Soap Operas Taught Me Where Babies Came From But Not What Happened to My Food After I Ate It

636 words
5 minute read

Chanel Miller and Tiffany Miller's podcast Childhood with Chanel and Tiffany has been a bright spot since before quarantine.  

One of my favorite aspects of the podcast are the questions they ask the audience to get us thinking about our own childhoods.

In the second episode, they asked, "Where did you think babies came from?"

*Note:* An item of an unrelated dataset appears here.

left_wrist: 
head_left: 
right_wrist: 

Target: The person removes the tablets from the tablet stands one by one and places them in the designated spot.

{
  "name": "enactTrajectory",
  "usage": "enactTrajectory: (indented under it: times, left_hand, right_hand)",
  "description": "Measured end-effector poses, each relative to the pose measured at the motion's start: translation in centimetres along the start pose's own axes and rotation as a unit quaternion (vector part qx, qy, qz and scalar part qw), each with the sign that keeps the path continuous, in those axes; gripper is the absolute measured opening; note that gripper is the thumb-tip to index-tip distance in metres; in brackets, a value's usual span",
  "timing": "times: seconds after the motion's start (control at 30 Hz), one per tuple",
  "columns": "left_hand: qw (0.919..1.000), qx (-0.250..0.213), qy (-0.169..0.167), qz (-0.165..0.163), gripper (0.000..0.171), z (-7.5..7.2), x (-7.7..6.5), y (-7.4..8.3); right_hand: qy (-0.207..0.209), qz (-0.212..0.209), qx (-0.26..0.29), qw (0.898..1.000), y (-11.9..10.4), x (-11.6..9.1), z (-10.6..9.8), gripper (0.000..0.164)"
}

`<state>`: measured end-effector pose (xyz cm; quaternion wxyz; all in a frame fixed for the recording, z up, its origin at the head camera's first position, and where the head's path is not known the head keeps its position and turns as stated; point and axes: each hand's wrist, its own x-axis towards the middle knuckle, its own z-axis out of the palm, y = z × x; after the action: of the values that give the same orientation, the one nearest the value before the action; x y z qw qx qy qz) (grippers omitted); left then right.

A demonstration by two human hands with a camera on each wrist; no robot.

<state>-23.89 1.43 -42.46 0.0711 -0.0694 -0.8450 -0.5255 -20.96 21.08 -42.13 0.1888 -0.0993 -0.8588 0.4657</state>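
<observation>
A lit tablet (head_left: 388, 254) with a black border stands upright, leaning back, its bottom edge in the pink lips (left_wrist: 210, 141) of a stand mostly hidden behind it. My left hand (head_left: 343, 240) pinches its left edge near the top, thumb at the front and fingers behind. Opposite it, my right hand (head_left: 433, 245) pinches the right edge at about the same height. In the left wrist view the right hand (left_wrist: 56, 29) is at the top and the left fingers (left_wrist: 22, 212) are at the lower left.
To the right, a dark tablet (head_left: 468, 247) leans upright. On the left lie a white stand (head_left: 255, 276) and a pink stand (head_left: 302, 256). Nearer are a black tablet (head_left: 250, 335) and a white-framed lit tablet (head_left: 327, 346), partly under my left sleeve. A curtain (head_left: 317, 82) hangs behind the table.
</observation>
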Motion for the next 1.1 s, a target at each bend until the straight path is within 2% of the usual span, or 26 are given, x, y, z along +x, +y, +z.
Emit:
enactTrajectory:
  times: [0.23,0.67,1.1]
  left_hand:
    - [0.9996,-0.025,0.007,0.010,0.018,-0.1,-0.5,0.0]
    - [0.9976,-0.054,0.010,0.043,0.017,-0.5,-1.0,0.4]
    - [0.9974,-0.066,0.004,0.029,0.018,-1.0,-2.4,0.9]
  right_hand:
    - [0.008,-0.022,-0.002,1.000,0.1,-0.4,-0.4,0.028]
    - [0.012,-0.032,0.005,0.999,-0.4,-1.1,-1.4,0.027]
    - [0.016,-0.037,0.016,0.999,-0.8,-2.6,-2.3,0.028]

Well, I have an answer for them.  (And for you.)

***

By five years old, I'd already seen my mom pregnant twice.  I'd memorably caught a birth scene on All My Children, The Young and the Restless or General Hospital where a woman in a beige room, a long hospital gown and shoes screamed in pain.

"Why is she screaming?" I asked Mom at four years old.

"She's having a baby," Mom told me.

Right then and there, I decided, I was going to adopt.

***

[Tonia, left, and Tara, right, reunited with our Cabbage Patch dolls, Jennifer and Rainiya)

***


We played elaborate games of pretend with our dolls.  Birth trauma was not off limits.  Nothing was off-limits:


"Here! Sissy! Sissy! she says, going through the great tunnel, to get a new baby that's gonna be mine."


"There. She's sleeping."


"Yeah. She's just preemie."


"...Because she got a cold and she coughed on her. And she didn't even cover her mouth. She didn't even cover her nose, she just pachooed right on the baby, and didn't blow her nose so it just runned all the way down her neck, and all the way down to her sister! And all the way down to her toes!"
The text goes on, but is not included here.